Young Yee Man Catherine, Leung Ho Sang, Chang Wai Tsz, Yu Suet Mui, Wang Ki, Wong Ka Tak, Chu Chiu Wing Winnie
Department of Imaging and Interventional Radiology, Prince of Wales Hospital, The Chinese University of Hong Kong, Shatin, New Territories, Hong Kong.
Department of Otorhinolaryngology, Head and Neck Surgery, The Chinese University of Hong Kong, Shatin, New Territories, Hong Kong.
Eur Radiol. 2025 May 14. doi: 10.1007/s00330-025-11663-5.
Sennaroglu's classification is the most accepted classification worldwide for inner ear and/or nerve malformation, although only limited data is available for the Asian population. This study aims to assess their relative frequency, summarise their radiological features, and determine their correlation with hearing impairment.
Retrospective analysis of patients with imaging-proven inner ear and/or nerve malformation in a single tertiary hospital in Hong Kong in 2014-2023. Clinical data were reviewed along with relevant imaging findings.

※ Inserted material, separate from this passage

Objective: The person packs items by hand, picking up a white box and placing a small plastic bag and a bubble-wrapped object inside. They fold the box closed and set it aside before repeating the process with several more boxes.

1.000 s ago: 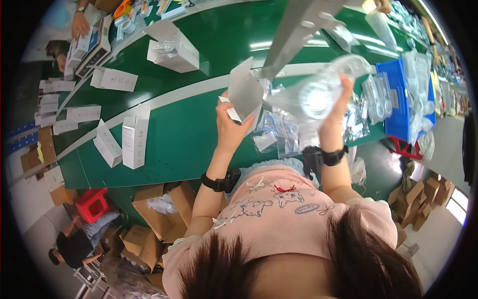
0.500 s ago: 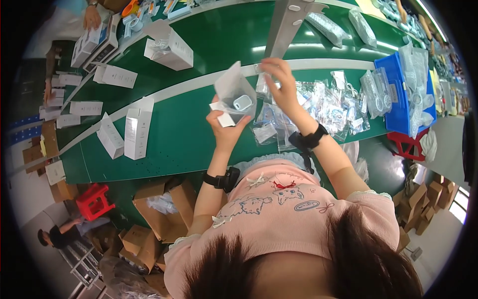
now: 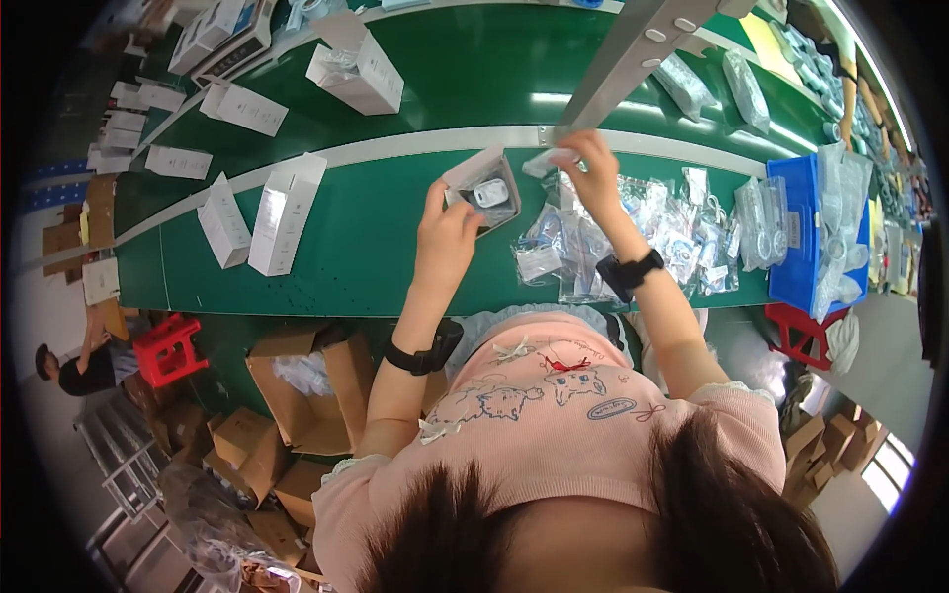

A total of 155 abnormal ears from 94 patients were included. All cases of Michel deformity (n = 4), rudimentary otocyst (n = 5), cochlear aplasia (n = 6) and common cavity (n = 3) show severe/profound hearing loss. Cochlear hypoplasia Type I (n = 2) and Type II (n = 6), and incomplete partition Type I (n = 5) also show severe/profound hearing loss; while cochlear hypoplasia Types III (n = 4) and Type IV (n = 8) and incomplete partition Type II (n = 28) show variable degrees of hearing deficit. Cochlear and vestibulocochlear nerve abnormalities were detected in 66% and 54% of cases, respectively. Generalised linear model analyses showed a correlation between the degree of hearing deficit with the presence of cochlear aperture atresia (OR = 2.562, p = 0.015), cochlear nerve atresia (OR = 2.599, p = 0.014), and vestibulocochlear nerve atresia (OR = 2.747, p = 0.064); and remained significant adjusting for the presence of cochlear abnormalities.
A higher relative frequency of vestibulocochlear nerve and cochlear nerve abnormalities is observed in our study when compared with the existing literature. Cochlear nervous system abnormalities are most predictive of the degree of hearing impairment.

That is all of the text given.